O Fantástico cometeu dois erros sérios em matéria de
domingo último, porém não pode ser criticado de modo ligeiro
e leviano, pois o quadro em que esses dois erros apareceram é de utilidade,
seriedade e um oásis na televisão de entretenimento. É
aquele espaço que leva ao grande público temas filosóficos
ou merecedores de reflexão, por uma professora universitária qualificada
que consegue falar simples acerca de temas complexos, os filosóficos.
Só merece aplauso.
O quadro foi sobre o conflito entre a razão e a loucura. Tenho o dever
ético de abordar um desses erros em homenagem à memória
da Dra Nise da Silveira, de quem fui uma espécie de aluno e admirador
em minha vida adulta desde que a conheci. E da Casa das Palmeiras da qual participo.
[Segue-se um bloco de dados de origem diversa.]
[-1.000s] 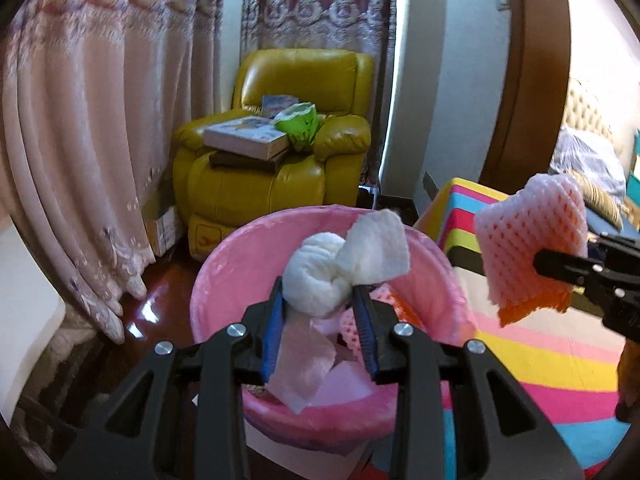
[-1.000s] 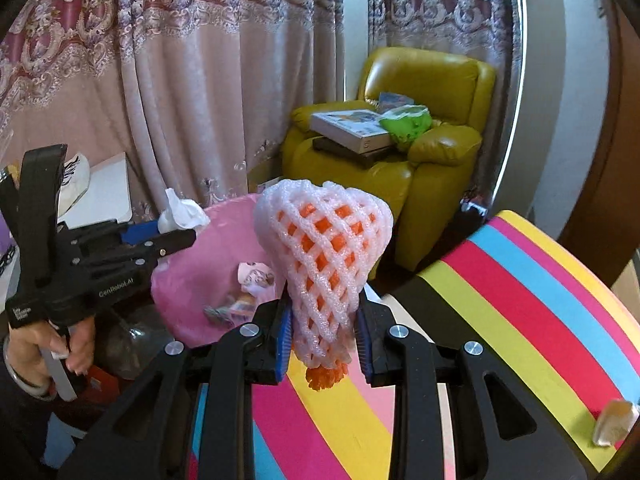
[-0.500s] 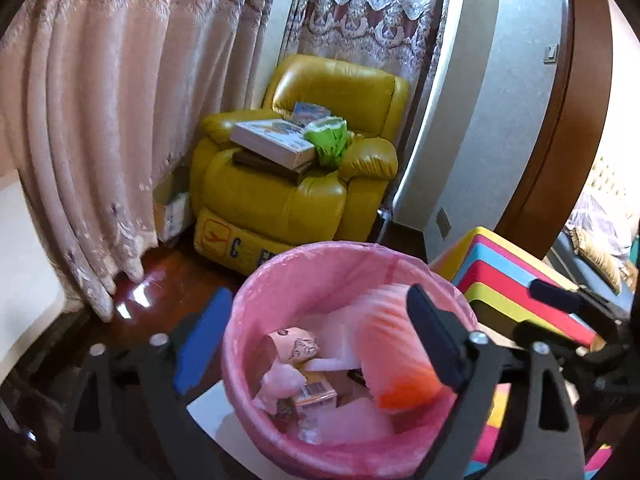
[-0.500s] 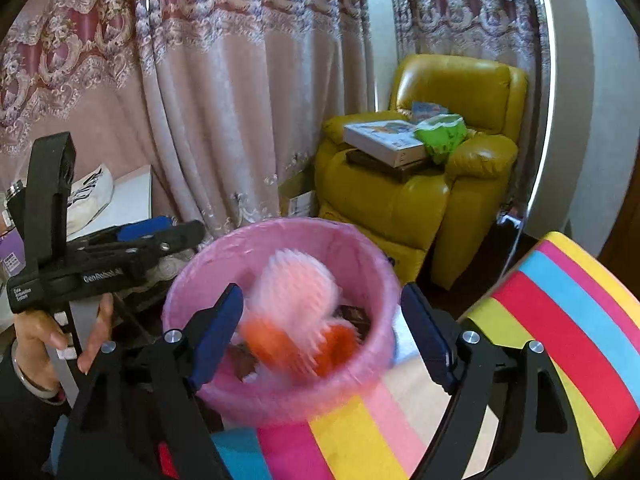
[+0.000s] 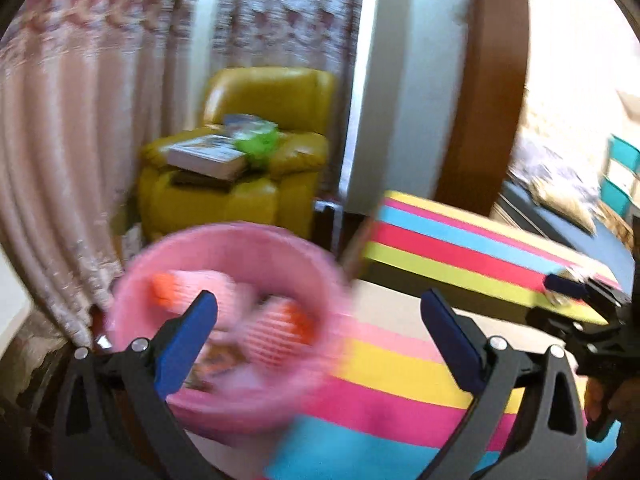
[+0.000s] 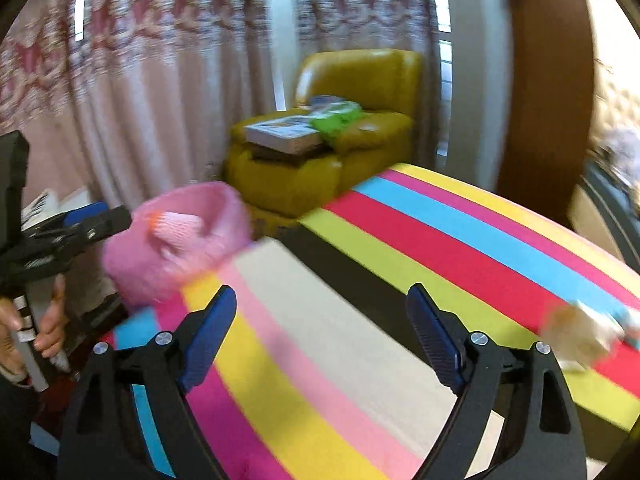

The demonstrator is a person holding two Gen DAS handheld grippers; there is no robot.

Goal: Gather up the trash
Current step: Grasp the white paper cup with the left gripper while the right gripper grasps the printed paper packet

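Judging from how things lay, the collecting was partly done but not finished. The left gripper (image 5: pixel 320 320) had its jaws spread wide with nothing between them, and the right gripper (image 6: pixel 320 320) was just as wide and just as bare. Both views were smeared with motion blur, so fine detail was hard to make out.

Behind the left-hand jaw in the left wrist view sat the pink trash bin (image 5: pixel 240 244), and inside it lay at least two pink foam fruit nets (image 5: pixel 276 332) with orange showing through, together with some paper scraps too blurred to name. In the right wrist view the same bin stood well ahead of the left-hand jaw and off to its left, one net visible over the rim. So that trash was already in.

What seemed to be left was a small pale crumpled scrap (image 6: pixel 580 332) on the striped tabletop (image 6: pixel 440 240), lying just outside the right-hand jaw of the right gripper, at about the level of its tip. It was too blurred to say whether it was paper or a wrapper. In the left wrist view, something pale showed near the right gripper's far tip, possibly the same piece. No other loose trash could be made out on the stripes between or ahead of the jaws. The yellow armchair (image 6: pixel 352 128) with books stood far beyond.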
Ao se reportar ao início da luta anti manicomial no Brasil para casos
de esquizofrenia, a matéria de anteontem no referido programa, apresentou
antiga e meritória reportagem do Fantástico de 1980 e ali se atribui
a ela ( reportagem), o começo da pregação que redundou
na lei que não permite internações a qualquer preço,
choques elétricos, sedativos cavalares e outras formas de tratamentos
antigos, que abundavam na maioria dos hospitais e clínicas psiquiátricas.
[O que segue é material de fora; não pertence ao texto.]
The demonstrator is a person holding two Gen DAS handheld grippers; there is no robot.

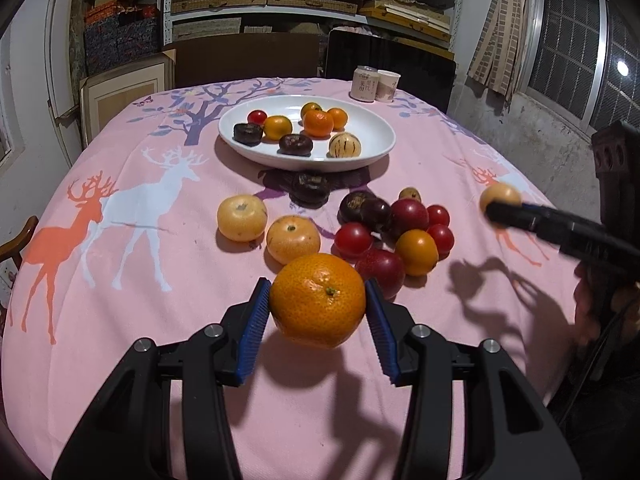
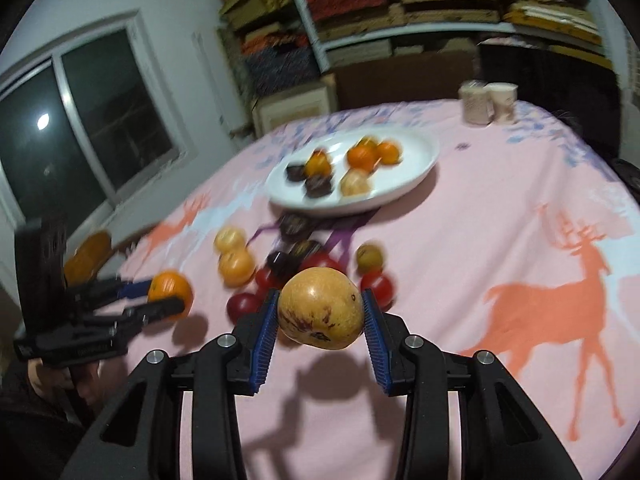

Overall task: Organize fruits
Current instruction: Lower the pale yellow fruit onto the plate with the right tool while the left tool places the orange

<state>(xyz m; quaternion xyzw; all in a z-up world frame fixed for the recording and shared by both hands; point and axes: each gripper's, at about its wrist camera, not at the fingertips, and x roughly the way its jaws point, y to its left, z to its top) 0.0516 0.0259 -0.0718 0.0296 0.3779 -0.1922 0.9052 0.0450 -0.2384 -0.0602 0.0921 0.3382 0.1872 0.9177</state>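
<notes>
The left claw (image 1: 318, 306) grips a large orange mandarin (image 1: 318, 300) between its blue ribbed pads (image 1: 253, 330), held clear of the pink deer-print cloth on the worktop (image 1: 120, 280), with its shadow falling on the cloth beneath. The right claw (image 2: 322, 314) is closed on a yellow-brown fruit with purple streaks (image 2: 321, 307), also lifted off the cloth.

Taking the white oval plate (image 1: 372, 128) as the landmark: on it lie a red cherry tomato, several orange mandarins, two dark brown fruits and a pale striped fruit (image 1: 345, 145). Just in front of the plate, at its near rim, sits another dark fruit (image 1: 311, 187). Further toward the camera from the plate, two yellow-orange fruits (image 1: 242, 218) lie side by side, and to their right is a tight cluster of red tomatoes (image 1: 353, 239), dark purple fruits and one orange fruit (image 1: 417, 251), touching one another. The left claw's mandarin hangs nearest the camera, in front of that cluster.

Behind the plate, at the far edge of the worktop, stand a can (image 1: 365, 83) and a paper cup (image 1: 388, 86), touching; the can's label carries dark characters too small to read. The right wrist view is motion-blurred, so no writing is legible there.
</notes>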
Ora, muito antes disso a Dra. Nise da Silveira, sozinha, vinda de prisão
ao tempo da Ditadura do Estado Novo, rechaçada pela classe já
experimentava novas formas de tratamento da esquizofrenia, isso no Hospital
Pedro II no Engenho de Dentro.
Como corolário da sua luta e para testar as próprias teses, hoje
aceitas internacionalmente, Nise fundou a Casa das Palmeiras. Para os que não
sabem a Casa das Palmeiras está a completar cinqüenta anos neste
2006. Sim, 50 anos! E o que é? Trata-se de uma Casa modesta (ela não
quis dar o nome de Clínica) onde os clientes esquizofrênicos, em
regime de externato, a maioria pobres vão como que para um colégio
ao início das tardes e lá ficam em atividades livres e variadas
até as seis da tarde quando voltam para suas casas. Além do tratamento
supervisionado por dois psiquiatras idealistas, psicólogos/as e estagiários/as,
os clientes escolhem o tipo de atividade artística que desejam: pintura,
escultura, talha, gravura, música, leitura. Isso além de atividades
grupais lúdicas. É um lugar comovente pela força de vida
que ali se exercita e vive.
Muito antes da importante reportagem de 1980 citada pelo Fantástico,
a Dra. Nise da Silveira, esta heroína, já usava métodos
avançados para a época. Hoje a Casa das Palmeiras sobrevive, mas
precisa ser de novo conhecida e fortalecida, pela grandeza de seu trabalho de
50 anos. Por que o Fantástico, ou algum daqueles ótimos programas
de meia hora da Globo News, não passam por lá para o Brasil conhecer
os primórdios da liberdade no tratamento da esquizofrenia, onde a arte,
além e mais importante do que ser bela ( e muitas vezes o é, e
genial em alguns casos), é a terapêutica principal? Fica a sugestão.
É na Rua Sorocaba 800, quase esquina de General Polydoro.